Influencer marketing for Dogecoin takes off after tip by Elon Musk

Influencer marketing for Dogecoin takes off after tip by Elon Musk

Dogecoin surges with the best example of influencer marketing from Elon Musk.

Dogecoin is a cryptocurrency which started off as a joke, has jumped in value by 50% after inventor Elon Musk dubbed it “the people’s crypto”. The ultimate endorsement of what is commonly known as an example of influencer marketing.

Cryptocurrencies such as Dogecoin and Bitcoin are generated by computers. Their supposed value comes from the finite number that can be computed.

Dogecoin uses a Shiba Inu dog as its mascot and is based on a meme featuring the animal. It was created in 2013 by a pair of software workers after one of them made a joke about the next big cryptocurrency

Although Elon Musk is not your traditional influencer, the impact of his endorsement was simply spectacular.

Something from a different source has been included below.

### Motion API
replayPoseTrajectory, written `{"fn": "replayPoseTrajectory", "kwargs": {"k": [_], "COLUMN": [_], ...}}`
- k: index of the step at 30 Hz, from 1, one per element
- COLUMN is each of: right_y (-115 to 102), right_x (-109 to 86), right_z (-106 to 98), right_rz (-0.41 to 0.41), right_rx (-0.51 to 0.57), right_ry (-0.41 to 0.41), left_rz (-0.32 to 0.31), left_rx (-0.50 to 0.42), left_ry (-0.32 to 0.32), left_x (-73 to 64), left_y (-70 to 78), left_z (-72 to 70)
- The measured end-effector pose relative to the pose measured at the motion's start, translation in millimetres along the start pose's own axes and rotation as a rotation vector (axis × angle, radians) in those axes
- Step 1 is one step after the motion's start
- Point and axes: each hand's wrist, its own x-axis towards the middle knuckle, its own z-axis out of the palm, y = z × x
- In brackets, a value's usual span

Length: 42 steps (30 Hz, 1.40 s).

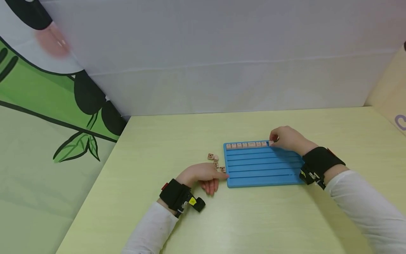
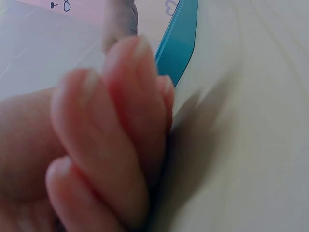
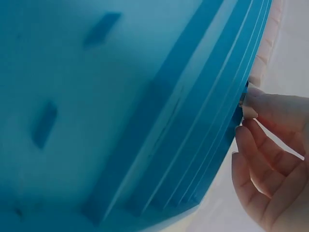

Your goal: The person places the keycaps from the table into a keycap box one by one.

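beige tile partly behind right hand

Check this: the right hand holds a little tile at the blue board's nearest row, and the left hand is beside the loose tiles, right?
Not the nearest row: the right hand holds the tile at the farthest row of the blue board, as the head view shows. The left hand is beside the loose tiles.

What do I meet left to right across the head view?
Green leaf print → left wristband → loose tiles → row of tiles → right hand → purple outline on the side wall.
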Motion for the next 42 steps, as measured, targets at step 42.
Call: {"fn": "replayPoseTrajectory", "kwargs": {"k": [42], "right_y": [-1.1], "right_x": [2.7], "right_z": [4.2], "right_rz": [-0.006], "right_rx": [0.000], "right_ry": [0.007], "left_rz": [0.008], "left_rx": [0.010], "left_ry": [-0.005], "left_x": [0.2], "left_y": [0.1], "left_z": [-0.3]}}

Cryptocurrencies are volatile like Dogecoin

The currency has risen more than 800% in the year so far.

After reaching a high of $0.058 (4.2 pence), each dogecoin is currently changing hands for about $0.046, suggesting a total value for all 128bn coins of about $5.89bn.

Cryptocurrencies are volatile but the volatility is how people make money from them. But since they are not based on any intrinsic value like gold or land, and no ability to generate an income like a company or bond, cryptocurrencies are extremely volatile and can crash as fast as they rise.

Influencer marketing isn’t always based on expertise

Cryptocurrencies have often used influencers to promote their brand, and you may have heard or had some people reach out to you ‘to invest in there platforms’ – Be wary of those invitations because a lot is based on fraudulent activity and a way of you sending money via a website to a thief. Influencer marketing isn’t always based on expertise. As a rule of thumb, anytime someone asks you to deposit a fee or send money abroad, should be an immediate red flag.

People have lost large amounts of money in steep drops in the value of cryptocurrencies and in hacks and corrupted or lost hard drives.

Bitcoin’s value dropped by $5,000 on 4 January to about $29,000 before recovering the lost ground. On 11 Jan, it dropped $9,000 to $32,000.